Census file - dime-worldbank/Disease-Modelling-SSA GitHub Wiki

This data comes from the 5 percent sample of the 2012 Zimbabwean census, publicly available from IPUMS International https://international.ipums.org/international/. After selecting a larger selection of variables to download in Stata format we take the following steps (1,2 in Stata, remainder in Python):

  1. Create a fully expanded version of the population by multiplying by 20 to get a population of 15 million individuals.

  2. Then create multiple subsample datasets so in the end we have 5,20,50,75 and 100 percent samples, ensuring that there is representation across all districts in samples.

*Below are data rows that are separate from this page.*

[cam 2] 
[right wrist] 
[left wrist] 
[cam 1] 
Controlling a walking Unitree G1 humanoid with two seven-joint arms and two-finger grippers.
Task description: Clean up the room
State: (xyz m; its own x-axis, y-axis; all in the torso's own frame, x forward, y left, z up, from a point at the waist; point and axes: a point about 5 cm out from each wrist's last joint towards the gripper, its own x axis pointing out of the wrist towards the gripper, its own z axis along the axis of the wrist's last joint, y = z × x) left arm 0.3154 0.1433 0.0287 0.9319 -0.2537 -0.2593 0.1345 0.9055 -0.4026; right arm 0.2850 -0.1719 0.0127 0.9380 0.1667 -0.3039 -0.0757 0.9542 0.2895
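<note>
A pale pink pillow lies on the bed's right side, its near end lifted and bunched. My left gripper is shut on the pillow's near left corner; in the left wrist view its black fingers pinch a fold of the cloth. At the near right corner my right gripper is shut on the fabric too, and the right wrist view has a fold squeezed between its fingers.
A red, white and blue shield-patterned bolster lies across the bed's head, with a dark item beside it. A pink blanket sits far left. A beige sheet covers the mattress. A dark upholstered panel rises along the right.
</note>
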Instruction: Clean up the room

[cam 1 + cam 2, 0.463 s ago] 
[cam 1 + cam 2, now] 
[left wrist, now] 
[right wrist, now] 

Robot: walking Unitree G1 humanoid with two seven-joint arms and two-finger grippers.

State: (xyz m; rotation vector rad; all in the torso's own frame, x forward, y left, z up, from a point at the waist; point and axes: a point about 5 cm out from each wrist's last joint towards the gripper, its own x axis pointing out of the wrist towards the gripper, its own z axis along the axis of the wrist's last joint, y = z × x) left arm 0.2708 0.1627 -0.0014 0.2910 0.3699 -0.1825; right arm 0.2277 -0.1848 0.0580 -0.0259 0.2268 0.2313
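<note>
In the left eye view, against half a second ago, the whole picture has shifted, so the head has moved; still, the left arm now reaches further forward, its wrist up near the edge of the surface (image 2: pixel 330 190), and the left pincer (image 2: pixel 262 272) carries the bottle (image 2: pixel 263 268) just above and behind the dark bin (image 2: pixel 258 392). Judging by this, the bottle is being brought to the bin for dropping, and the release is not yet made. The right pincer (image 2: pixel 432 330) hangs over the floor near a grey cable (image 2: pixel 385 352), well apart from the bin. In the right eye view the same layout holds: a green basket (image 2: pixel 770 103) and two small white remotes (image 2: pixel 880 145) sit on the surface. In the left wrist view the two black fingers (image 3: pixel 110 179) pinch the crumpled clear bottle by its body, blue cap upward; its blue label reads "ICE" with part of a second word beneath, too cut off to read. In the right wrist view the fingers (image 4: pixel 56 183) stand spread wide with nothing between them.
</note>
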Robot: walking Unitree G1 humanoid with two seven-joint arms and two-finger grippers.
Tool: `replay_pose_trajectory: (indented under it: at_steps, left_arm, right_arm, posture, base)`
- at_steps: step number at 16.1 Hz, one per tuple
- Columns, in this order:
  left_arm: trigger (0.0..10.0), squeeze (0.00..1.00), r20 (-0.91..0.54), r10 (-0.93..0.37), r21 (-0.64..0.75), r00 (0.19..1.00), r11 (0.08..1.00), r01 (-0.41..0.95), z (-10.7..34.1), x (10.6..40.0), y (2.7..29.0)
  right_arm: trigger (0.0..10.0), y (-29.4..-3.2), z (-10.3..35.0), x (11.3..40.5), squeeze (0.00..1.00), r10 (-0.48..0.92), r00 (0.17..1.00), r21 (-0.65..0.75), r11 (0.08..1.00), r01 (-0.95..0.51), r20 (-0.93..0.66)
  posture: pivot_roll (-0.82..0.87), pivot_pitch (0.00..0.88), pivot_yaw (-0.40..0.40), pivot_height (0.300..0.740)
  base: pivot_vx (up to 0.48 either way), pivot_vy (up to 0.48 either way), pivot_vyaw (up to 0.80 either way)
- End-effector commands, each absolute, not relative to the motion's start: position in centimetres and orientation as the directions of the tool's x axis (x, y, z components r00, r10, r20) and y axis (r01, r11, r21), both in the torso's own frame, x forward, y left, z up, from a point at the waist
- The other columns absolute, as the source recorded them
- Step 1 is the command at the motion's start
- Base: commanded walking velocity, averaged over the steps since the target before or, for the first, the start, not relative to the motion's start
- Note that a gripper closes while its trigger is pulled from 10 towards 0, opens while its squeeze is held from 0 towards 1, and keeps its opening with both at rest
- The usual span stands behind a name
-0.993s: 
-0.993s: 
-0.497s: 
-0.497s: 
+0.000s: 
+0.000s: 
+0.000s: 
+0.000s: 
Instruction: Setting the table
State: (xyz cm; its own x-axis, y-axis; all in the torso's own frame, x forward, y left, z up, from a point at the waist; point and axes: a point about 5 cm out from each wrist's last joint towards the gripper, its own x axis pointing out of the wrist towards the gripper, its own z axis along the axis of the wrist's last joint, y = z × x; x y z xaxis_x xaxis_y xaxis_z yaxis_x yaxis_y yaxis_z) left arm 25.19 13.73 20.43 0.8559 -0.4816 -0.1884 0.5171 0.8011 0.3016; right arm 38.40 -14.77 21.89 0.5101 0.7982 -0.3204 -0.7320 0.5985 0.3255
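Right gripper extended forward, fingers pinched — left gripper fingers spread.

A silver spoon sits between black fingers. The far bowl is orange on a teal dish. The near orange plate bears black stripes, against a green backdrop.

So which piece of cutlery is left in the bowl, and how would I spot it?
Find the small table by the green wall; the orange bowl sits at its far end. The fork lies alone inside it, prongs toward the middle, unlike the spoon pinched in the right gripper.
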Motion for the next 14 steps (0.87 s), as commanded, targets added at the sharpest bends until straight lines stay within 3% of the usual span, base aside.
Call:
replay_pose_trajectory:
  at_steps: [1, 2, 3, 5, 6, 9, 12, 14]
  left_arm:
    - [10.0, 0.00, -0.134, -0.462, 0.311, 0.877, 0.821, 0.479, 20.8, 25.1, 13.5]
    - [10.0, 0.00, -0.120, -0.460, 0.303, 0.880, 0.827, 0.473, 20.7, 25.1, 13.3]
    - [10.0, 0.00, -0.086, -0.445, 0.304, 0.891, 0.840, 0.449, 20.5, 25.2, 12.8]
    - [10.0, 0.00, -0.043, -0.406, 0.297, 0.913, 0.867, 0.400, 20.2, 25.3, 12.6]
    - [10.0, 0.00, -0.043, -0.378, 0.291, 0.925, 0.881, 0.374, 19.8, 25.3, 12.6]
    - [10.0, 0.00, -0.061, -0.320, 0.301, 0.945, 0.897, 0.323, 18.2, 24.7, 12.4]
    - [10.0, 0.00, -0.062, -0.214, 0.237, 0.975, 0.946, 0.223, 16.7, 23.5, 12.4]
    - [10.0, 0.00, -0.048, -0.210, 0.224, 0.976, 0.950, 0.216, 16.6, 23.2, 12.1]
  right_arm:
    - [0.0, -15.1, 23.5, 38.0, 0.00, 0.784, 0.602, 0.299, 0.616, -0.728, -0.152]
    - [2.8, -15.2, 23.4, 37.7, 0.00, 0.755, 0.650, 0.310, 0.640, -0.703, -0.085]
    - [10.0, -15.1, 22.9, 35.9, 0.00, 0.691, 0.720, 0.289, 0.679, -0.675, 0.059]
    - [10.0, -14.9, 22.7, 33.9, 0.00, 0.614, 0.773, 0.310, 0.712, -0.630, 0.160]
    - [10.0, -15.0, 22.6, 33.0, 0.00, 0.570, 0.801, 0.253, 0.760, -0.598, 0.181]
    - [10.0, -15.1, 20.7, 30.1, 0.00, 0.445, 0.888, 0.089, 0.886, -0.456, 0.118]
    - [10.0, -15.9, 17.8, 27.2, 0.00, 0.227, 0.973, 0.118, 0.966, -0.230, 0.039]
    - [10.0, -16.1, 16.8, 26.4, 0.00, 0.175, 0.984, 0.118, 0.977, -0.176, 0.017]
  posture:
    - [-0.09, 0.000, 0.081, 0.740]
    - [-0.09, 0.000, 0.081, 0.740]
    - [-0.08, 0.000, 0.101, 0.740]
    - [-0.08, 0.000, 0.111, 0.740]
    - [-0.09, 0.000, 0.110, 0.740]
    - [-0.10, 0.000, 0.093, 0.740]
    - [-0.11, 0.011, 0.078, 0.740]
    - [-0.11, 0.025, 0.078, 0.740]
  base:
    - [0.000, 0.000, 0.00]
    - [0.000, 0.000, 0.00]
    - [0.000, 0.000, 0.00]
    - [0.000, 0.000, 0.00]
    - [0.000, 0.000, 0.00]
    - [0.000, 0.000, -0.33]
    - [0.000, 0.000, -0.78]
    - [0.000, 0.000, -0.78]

  3. Take each of these subsamples and store them in data/raw. Then, for each one, create a slimmed down version of the census files by running scripts/swise_scripts/censusBuilder_sa.py in order to clean age variables and produce the following list of variables which are essential agent characteristics of the model population: a. person_id - individual identifier for each agent b. age c. sex d. household_id - to enable grouping of households e. district_id - in numeric format 1-60 (no d_) f. economic_status - a subselection of occupations grouped from the census g. economic_activity_location_id h. school_goers - a dummy to identify those going to school for reopening simulations i. manufacturing_workers - a dummy to identify manufacturing workers for a reopening simulation

  4. Running the script outlined in 3 will output a file named 'census_sample_Xperc_070921.csv' to the data/preprocessed/census folder. Folders should be created accordingly for each file type. Note that these datafiles are not available on Github as they would consume too much memory.

The output file 'census_sample_Xperc_070921.csv' will then be the basis for your agent population. We recognised that processing data using multiple programs is not ideal and many of the steps above could be reduced to make them more efficient. We will do so in due course!